Yang Xue dijo apresuradamente: —Hermano, hay cinco hombres esperando fuera, como has visto.
Ni siquiera Mingyue fue rival para ellos, así que no intentes hacerte el héroe.
Ouyang Mingyue los ignoró, mirando en su lugar una revista de finanzas.
Li Xiaoqiang sonrió y dijo: —Hermana Yang Xue, te lo agradezco, pero de verdad, tengo un plan.
Poco después del anochecer, Li Xiaoqiang fue al patio trasero de la villa.
Yang Xue, sujetando la mano de Li Xiaoqiang, preguntó: —¿De verdad te vas?
Li Xiaoqiang respiró hondo y dijo: —Hermana Yang Xue, como has visto, no quiero causarte problemas.
De verdad que me voy.
Tras hablar, Li Xiaoqiang dio una patada en el suelo y saltó por encima del muro.
Al ver esto, Yang Xue dijo sorprendida: —¿Él también sabe Kung Fu?
Qué velocidad, es un joven realmente enérgico, ¡me gusta!
En ese momento, Ouyang Mingyue se acercó por detrás a Yang Xue y dijo con frialdad: —Hermana, ¿cómo lo conoces?
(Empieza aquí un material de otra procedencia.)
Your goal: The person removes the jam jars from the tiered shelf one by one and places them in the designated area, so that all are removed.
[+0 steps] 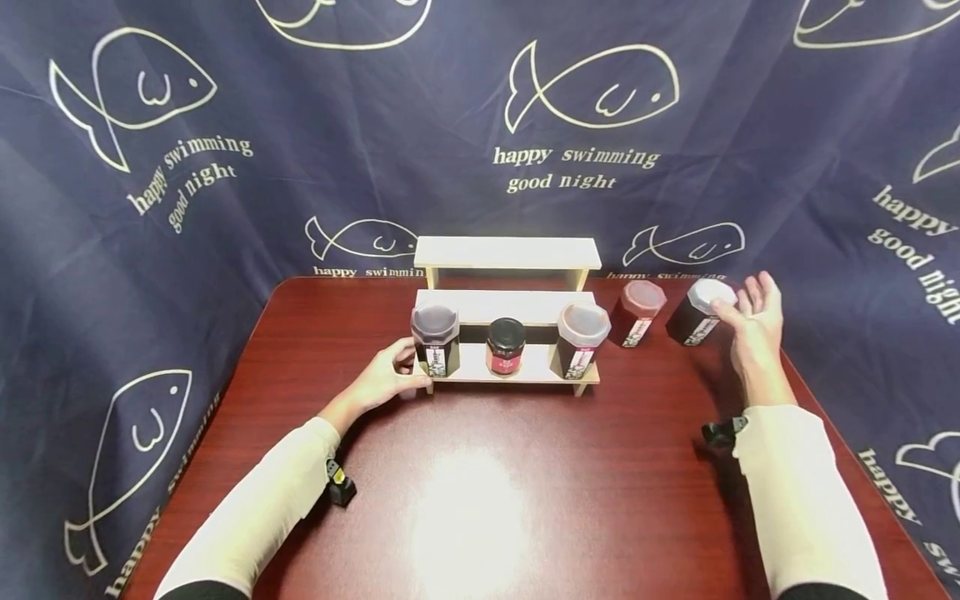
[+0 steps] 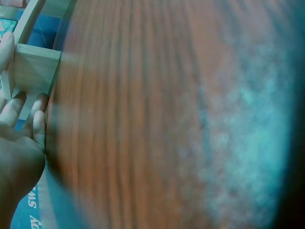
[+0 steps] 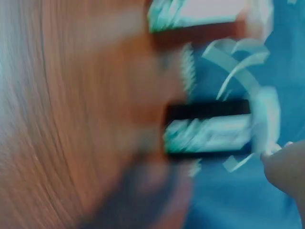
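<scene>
On the dark red table (image 1: 480, 500) sits a small stepped wood shelf (image 1: 507, 252), long axis running left-right across your view, open front facing you. Lower step holds 3 jars, all upright w/ lids up: a dark hex jar (image 1: 435, 340) at the left end, a small round jar (image 1: 506, 346) w/ black lid in the middle, a hex jar (image 1: 581, 339) w/ pale lid at the right end.

Your left hand (image 1: 386, 375) rests at the shelf's left front corner, just below the dark hex jar, fingers loosely bent against the wood leg. Left wrist view shows fingertips (image 2: 12, 112) touching the pale wood frame (image 2: 35, 67); nothing is pinched. Can't tell if the hand also touches the jar.

Right of the shelf, 2 more hex jars stand on the table near the back edge. The red-lid jar (image 1: 637, 312) is just beside the shelf. The white-lid jar (image 1: 701, 311) is further right, leaning a bit toward the left, lid pointing up and right.

Your right hand (image 1: 756, 321) is raised beside the white-lid jar, palm facing left, fingers spread and relaxed, holding nothing. Fingertips are right at the lid; can't tell if they touch. Right wrist view is heavily blurred: it shows a dark jar w/ label (image 3: 207, 131) on its side in frame and a fingertip (image 3: 286, 164) near it.

Behind all: navy cloth (image 1: 150, 208) w/ fish outlines.
</scene>
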Demonstrator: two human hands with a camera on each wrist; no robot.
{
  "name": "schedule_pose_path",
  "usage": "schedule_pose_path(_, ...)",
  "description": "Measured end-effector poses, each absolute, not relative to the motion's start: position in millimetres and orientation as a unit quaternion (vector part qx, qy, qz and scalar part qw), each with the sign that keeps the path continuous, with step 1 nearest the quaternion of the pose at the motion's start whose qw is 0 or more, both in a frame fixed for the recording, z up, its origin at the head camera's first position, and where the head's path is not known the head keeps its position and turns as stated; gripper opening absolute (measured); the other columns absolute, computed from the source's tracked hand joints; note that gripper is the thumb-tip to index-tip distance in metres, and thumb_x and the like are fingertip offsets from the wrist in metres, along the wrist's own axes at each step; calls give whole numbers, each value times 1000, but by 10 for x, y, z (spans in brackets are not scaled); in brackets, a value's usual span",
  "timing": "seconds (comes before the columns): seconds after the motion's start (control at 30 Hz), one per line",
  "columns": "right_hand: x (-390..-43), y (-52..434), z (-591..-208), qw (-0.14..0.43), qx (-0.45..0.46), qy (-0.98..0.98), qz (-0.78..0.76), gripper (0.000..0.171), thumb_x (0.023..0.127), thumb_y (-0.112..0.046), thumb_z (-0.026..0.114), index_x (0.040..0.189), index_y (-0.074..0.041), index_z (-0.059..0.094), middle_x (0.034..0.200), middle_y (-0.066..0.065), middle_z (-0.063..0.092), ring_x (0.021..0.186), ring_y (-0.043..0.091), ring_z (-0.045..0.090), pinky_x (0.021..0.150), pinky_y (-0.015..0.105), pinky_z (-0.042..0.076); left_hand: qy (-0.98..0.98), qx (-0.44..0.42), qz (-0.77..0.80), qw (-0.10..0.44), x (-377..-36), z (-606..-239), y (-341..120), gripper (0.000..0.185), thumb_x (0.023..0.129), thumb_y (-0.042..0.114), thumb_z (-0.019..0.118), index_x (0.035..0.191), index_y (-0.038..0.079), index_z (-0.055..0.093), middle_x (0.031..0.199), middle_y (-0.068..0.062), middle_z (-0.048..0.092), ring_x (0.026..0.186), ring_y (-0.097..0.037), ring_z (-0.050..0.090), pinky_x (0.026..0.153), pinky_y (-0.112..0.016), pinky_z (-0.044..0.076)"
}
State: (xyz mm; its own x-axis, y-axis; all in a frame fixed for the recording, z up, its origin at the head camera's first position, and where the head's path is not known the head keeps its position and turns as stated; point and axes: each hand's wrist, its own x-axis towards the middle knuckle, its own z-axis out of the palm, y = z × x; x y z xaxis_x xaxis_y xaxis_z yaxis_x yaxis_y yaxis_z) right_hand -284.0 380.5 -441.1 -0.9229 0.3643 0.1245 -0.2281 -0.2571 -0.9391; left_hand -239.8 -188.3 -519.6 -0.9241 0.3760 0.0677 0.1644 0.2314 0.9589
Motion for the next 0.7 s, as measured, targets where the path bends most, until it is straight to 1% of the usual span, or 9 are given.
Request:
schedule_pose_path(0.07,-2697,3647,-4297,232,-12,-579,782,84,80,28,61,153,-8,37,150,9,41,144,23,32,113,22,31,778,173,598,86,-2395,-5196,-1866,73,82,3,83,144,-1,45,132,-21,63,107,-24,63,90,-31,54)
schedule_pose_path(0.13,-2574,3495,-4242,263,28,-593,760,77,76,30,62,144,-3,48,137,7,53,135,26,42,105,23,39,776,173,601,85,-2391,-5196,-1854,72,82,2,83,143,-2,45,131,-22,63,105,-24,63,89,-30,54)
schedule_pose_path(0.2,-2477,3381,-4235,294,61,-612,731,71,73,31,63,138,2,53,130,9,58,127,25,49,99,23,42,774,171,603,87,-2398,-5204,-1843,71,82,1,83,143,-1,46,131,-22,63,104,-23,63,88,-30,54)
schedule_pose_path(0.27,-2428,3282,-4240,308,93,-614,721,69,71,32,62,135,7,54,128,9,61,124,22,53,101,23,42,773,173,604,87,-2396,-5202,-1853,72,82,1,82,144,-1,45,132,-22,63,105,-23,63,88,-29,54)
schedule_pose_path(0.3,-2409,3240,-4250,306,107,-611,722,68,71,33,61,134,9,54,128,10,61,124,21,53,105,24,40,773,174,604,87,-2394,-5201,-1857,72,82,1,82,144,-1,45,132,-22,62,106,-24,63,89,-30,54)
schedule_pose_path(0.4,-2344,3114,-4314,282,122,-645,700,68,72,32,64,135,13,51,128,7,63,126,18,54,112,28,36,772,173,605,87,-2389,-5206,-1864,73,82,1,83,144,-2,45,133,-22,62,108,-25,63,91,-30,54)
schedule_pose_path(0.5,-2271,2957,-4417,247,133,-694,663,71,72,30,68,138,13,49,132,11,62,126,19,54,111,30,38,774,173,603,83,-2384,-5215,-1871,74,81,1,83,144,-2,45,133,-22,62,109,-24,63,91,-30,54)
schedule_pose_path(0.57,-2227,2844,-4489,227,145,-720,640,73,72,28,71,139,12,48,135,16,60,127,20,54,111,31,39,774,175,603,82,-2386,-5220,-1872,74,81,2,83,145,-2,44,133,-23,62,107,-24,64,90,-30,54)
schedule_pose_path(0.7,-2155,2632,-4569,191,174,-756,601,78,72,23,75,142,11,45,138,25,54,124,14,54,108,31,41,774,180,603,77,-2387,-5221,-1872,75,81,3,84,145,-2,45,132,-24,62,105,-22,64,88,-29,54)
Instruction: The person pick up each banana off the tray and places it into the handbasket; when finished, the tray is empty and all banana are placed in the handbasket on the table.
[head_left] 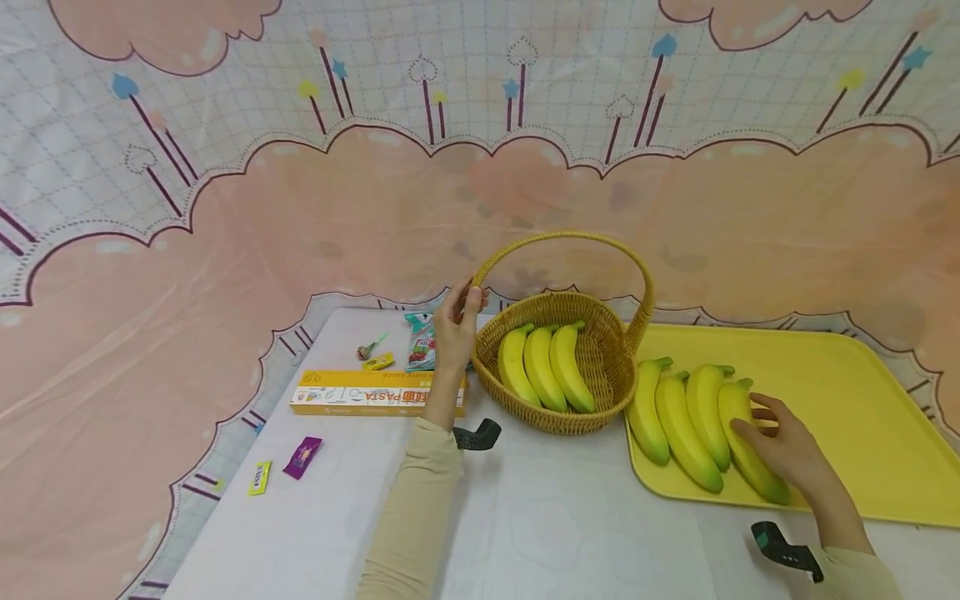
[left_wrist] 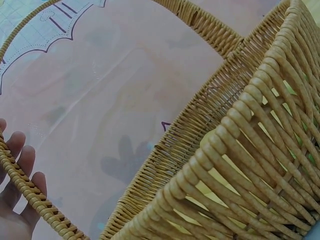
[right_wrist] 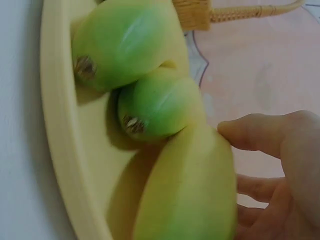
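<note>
My left hand (head_left: 455, 321) holds the left side of the arched handle of a wicker basket (head_left: 558, 422); in the left wrist view its fingers (left_wrist: 26, 159) lie behind the handle. Three yellow bananas (head_left: 545, 367) lie side by side inside the basket. Right of it, several more bananas (head_left: 688, 433) with greenish tips rest on a yellow tray (head_left: 840, 392). My right hand (head_left: 787, 442) grips the rightmost banana (head_left: 738, 429) on the tray, thumb on one side and fingers partly hidden behind it. In the right wrist view that banana (right_wrist: 192, 190) appears close up, against the thumb.
Left of the basket lies a pasta box (head_left: 360, 393). Behind it are a blue-green snack bag (head_left: 421, 342), a lollipop (head_left: 366, 351) and a yellow wrapped candy (head_left: 378, 362). Nearer are a purple packet (head_left: 303, 457) and a small yellow-green packet (head_left: 259, 477). A patterned cloth hangs behind.
</note>
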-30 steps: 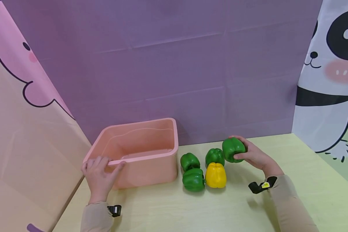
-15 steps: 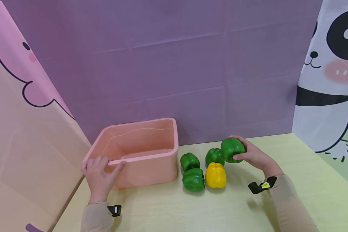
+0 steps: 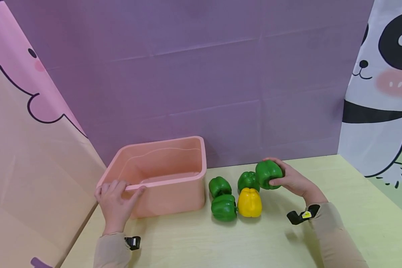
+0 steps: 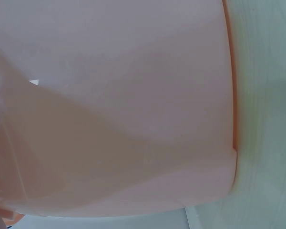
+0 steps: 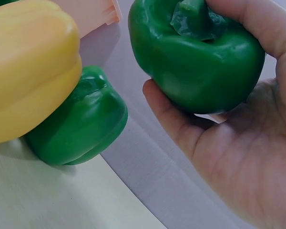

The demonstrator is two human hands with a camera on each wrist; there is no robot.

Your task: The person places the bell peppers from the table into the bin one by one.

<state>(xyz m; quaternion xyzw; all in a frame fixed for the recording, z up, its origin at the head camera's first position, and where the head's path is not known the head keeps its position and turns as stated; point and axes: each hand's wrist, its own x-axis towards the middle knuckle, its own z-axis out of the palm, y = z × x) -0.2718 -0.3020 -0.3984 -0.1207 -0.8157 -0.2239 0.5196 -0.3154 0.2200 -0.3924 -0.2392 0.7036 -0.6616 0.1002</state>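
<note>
My right hand (image 3: 293, 179) grips a green bell pepper (image 3: 268, 174), lifted a little above the table; the right wrist view shows that pepper (image 5: 195, 57) cupped between thumb and fingers (image 5: 248, 19). Just left of it lie a green pepper (image 3: 248, 180), a yellow pepper (image 3: 249, 202) and two more green ones (image 3: 219, 186) (image 3: 223, 207). My left hand (image 3: 115, 199) holds the front left rim of a pink plastic tub (image 3: 174, 178), thumb on the rim. The tub's pink wall (image 4: 114, 109) fills the left wrist view.
The pale wooden table (image 3: 241, 242) runs to a purple backdrop (image 3: 201, 74). A pink cartoon panel (image 3: 26, 149) stands on the left and a panda panel (image 3: 382, 93) on the right. In the right wrist view the yellow pepper (image 5: 28, 67) sits against a green one (image 5: 78, 124).
The green pepper in my right hand has shifted slightly left, toward the other peppers. My left hand stays on the tub rim.
</note>
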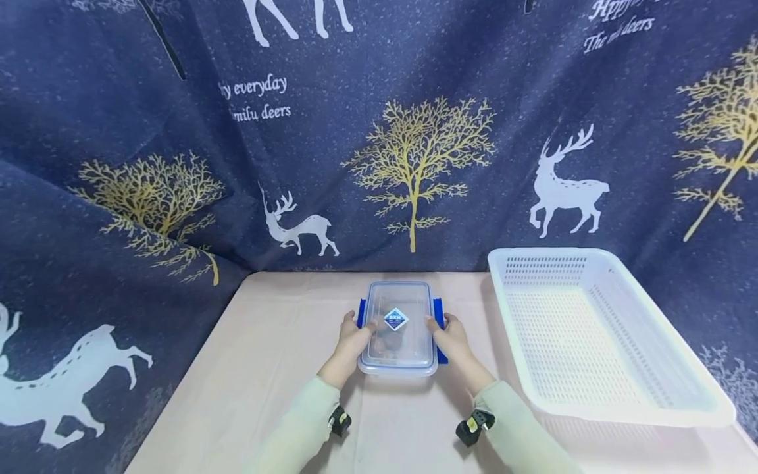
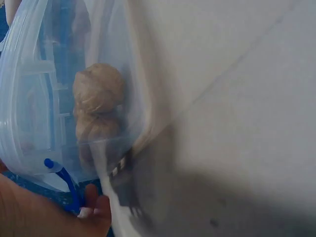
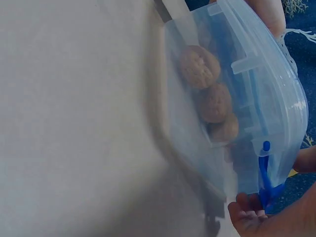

Yang Xue dijo: —De repente, me sentí muy mal en el tren, sudando frío, entonces él me aplicó acupuntura durante un rato y me sentí mejor.
Creo que es muy bueno en medicina, y además es guapo.
Planeaba tener una aventura con un hombre más joven esta noche, pero entonces pasó esto, ¡qué fastidio!
Ouyang Mingyue, al oír a Yang Xue decir esto, no expresó ninguna opinión, pero dijo con frialdad: —Acabo de llamar y he descubierto que ha ofendido al Tigre Sonriente de la Ciudad Jinnan y a la familia Tang.
Los hombres de fuera deben de ser enviados suyos.
Yang Xue dijo preocupada: —¿Podrá escapar de ellos?
Ouyang Mingyue respiró hondo: —He oído que sabe un poco de kung fu, ¡pero enfrentándose a esos tipos, sus posibilidades son escasas!